> _WHAT IS REQUIRED_: Give back the whole listing exactly as written, pictures excluded.

STORED DATA below:

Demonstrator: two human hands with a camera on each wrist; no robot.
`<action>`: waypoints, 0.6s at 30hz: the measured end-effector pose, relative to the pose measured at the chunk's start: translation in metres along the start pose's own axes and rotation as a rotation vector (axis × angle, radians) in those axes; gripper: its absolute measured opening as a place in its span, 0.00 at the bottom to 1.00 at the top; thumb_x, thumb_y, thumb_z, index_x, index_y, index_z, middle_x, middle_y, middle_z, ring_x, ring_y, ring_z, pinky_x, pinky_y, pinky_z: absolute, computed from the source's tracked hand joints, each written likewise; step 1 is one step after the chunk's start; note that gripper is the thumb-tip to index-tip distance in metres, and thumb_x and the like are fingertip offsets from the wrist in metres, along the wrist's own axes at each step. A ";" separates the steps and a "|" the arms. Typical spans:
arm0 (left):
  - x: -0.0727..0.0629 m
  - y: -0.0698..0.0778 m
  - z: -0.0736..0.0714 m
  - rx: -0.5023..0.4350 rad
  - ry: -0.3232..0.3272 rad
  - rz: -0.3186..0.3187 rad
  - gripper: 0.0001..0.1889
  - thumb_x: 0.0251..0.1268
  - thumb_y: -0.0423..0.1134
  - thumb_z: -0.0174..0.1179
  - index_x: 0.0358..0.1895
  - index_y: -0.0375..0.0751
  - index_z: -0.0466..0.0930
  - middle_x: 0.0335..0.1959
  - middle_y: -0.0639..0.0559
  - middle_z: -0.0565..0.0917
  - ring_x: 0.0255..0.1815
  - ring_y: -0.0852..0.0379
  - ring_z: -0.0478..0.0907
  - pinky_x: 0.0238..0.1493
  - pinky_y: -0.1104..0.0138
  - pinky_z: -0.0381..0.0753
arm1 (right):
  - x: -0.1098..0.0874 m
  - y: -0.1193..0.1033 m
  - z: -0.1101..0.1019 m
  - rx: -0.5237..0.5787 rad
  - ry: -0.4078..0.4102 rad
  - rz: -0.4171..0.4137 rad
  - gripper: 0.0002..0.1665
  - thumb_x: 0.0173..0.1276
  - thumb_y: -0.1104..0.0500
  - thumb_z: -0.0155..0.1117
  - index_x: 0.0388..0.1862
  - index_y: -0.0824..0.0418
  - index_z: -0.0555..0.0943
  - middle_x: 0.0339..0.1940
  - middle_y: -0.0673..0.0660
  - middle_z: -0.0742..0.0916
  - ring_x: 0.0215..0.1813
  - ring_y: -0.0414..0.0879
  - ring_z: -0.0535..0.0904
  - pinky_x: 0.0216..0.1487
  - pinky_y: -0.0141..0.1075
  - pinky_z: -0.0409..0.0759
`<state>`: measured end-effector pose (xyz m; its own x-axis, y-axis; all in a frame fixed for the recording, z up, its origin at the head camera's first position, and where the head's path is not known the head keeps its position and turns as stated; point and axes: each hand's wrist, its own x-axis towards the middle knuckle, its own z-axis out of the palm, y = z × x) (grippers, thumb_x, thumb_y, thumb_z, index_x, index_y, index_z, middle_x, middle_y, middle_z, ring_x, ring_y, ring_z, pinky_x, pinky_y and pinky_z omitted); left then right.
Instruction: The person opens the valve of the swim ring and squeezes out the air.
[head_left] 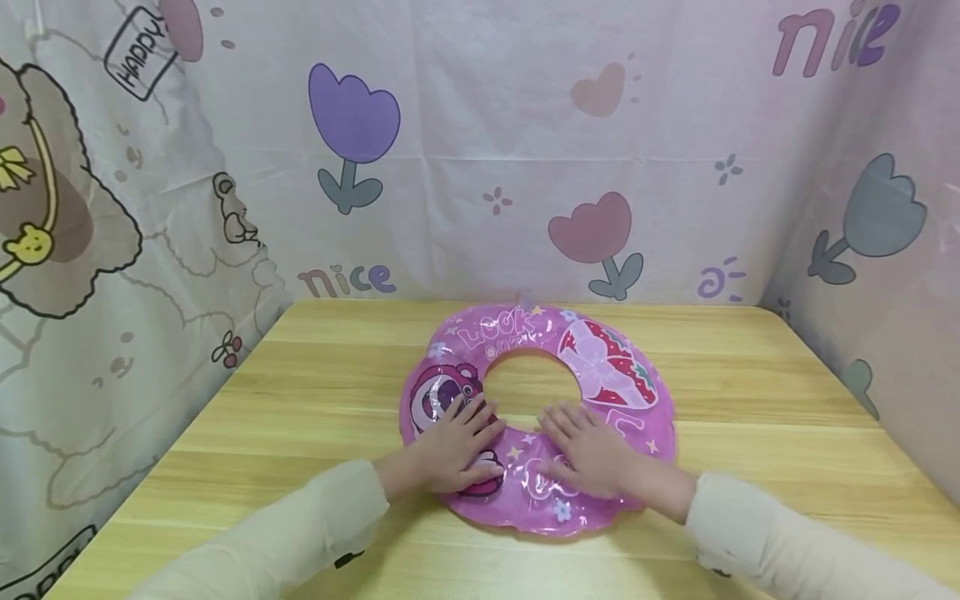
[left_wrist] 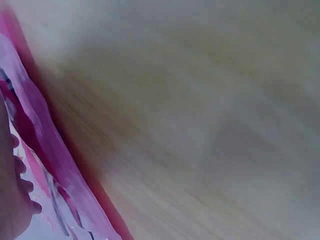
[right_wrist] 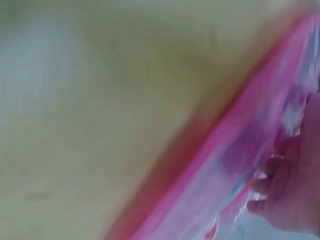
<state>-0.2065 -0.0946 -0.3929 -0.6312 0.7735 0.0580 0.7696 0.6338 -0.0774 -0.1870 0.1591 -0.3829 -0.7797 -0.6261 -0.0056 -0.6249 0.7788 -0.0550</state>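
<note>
A pink inflatable swim ring [head_left: 517,492] lies flat on the wooden table, printed with a bear, strawberries and lettering; its surface looks creased and soft. My left hand [head_left: 453,446] rests on the ring's near left part with fingers spread, over the bear print. On the near right part lies my right hand [head_left: 592,450], its fingers stretched toward the centre hole. In the left wrist view, the ring's edge [left_wrist: 60,150] and some fingertips show at the left. The right wrist view is blurred, with the ring [right_wrist: 215,165] beneath the fingers.
The light wooden table [head_left: 300,400] extends around the ring on every side. A printed cloth [head_left: 465,100] with tulips and words hangs behind it and along both sides. Cream sleeves [head_left: 322,517] cover both forearms.
</note>
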 end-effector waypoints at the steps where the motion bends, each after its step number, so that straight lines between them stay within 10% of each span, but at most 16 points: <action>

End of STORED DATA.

> _SOLUTION TO THE EXERCISE_:
Demonstrator: two human hands with a camera on each wrist; no robot.
`<action>`: waypoints, 0.6s at 30hz: the measured end-effector pose, relative to the pose measured at the chunk's start: translation in metres along the start pose's own axes and rotation as a rotation vector (axis × angle, radians) in those axes; gripper: its absolute measured opening as a place in its span, 0.00 at the bottom to 1.00 at the top; thumb_x, thumb_y, thumb_z, index_x, index_y, index_z, middle_x, middle_y, middle_z, ring_x, ring_y, ring_z, pinky_x, pinky_y, pinky_z: absolute, computed from the source's tracked hand joints, each written likewise; step 1 is one step after the chunk's start; note that gripper is the thumb-tip to index-tip distance in metres, and thumb_x and the like are fingertip offsets from the wrist in metres, along the wrist's own axes at each step. A ";" separates the steps and a "|" the arms. Typical spans:
arm0 (left):
  - x: -0.0727..0.0629 m
  - y: -0.0698..0.0778 m
  - z: -0.0736..0.0714 m
  - rx: -0.5023..0.4350 rad
  - ry: -0.3232..0.3272 rad
  - rz: -0.3186..0.3187 rad
  - gripper: 0.0001..0.1889
  - thumb_x: 0.0251..0.1268
  - thumb_y: -0.0423..0.1134
  - thumb_z: -0.0174..0.1179
  - index_x: 0.0358..0.1895
  - index_y: -0.0375..0.0751
  - index_z: -0.0466..0.0930
  - middle_x: 0.0335..0.1959
  - middle_y: -0.0639..0.0559
  - middle_z: -0.0565..0.0917
  - ring_x: 0.0255..0.1815
  - ring_y: -0.0852..0.0379
  - ring_z: -0.0478..0.0907
  - pinky_x: 0.0238..0.1493
  - pinky_y: -0.1104..0.0138
  - pinky_z: -0.0381..0.0753
arm1 (right):
  - x: -0.1098..0.0874 m
  - y: -0.1193..0.1033 m
  - z: -0.1101..0.1019 m
  - rx: -0.5237..0.5787 rad
  - ry: -0.4078..0.4102 rad
  - rz: -0.4171..0.4137 rad
  - gripper: 0.0002..0.1665
  - thumb_x: 0.0173..0.1276
  - thumb_y: -0.1104..0.0500
  - thumb_z: -0.0155..0.1117
  - index_x: 0.0388..0.1862
  - index_y: -0.0824..0.0418
  - index_z: -0.0555..0.0943
  - middle_x: 0.0339..0.1940
  - middle_y: -0.0673..0.0660
  - middle_z: -0.0742..0.0916
  - ring_x: 0.0215..0.1813
  - ring_y: -0.0414..0.0879
  - ring_z: -0.0535..0.0904
  - pinky_x: 0.0216..0.1487
  - pinky_y: -0.0141..0.1075
  - pinky_z: -0.0409..0.0759
`<state>`: measured end-effector pose (xyz m; its own x-axis, y-axis; all in a frame fixed for the recording, z up, its origin at the head camera's first position, and where the head's path is not known the head keeps its position and turns as stated; point and axes: each hand's wrist, its own x-axis towards the middle knuckle, its own z-axis out of the palm, y = z × x) (grippers, thumb_x, thumb_y, thumb_z, index_x, index_y, index_z, middle_x, middle_y, middle_z, ring_x, ring_y, ring_z, pinky_x, pinky_y and pinky_z omitted); left then right.
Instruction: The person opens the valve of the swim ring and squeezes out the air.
[head_left] 
[left_wrist] 
[right_wrist] 
<state>-0.2065 -0.0946 -0.3929 -0.6312 0.7735 0.0580 0.7696 0.6338 -0.0774 -0.1870 0.1591 -0.3829 -0.7797 -0.6261 -0.0056 -0.6249 0.7788 -0.0550</state>
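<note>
A pink inflatable swim ring [head_left: 517,492] lies flat on the wooden table, printed with a bear, strawberries and lettering; its surface looks creased and soft. My left hand [head_left: 453,446] rests on the ring's near left part with fingers spread, over the bear print. On the near right part lies my right hand [head_left: 592,450], its fingers stretched toward the centre hole. In the left wrist view, the ring's edge [left_wrist: 60,150] and some fingertips show at the left. The right wrist view is blurred, with the ring [right_wrist: 215,165] beneath the fingers.
The light wooden table [head_left: 300,400] extends around the ring on every side. A printed cloth [head_left: 465,100] with tulips and words hangs behind it and along both sides. Cream sleeves [head_left: 322,517] cover both forearms.
</note>
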 end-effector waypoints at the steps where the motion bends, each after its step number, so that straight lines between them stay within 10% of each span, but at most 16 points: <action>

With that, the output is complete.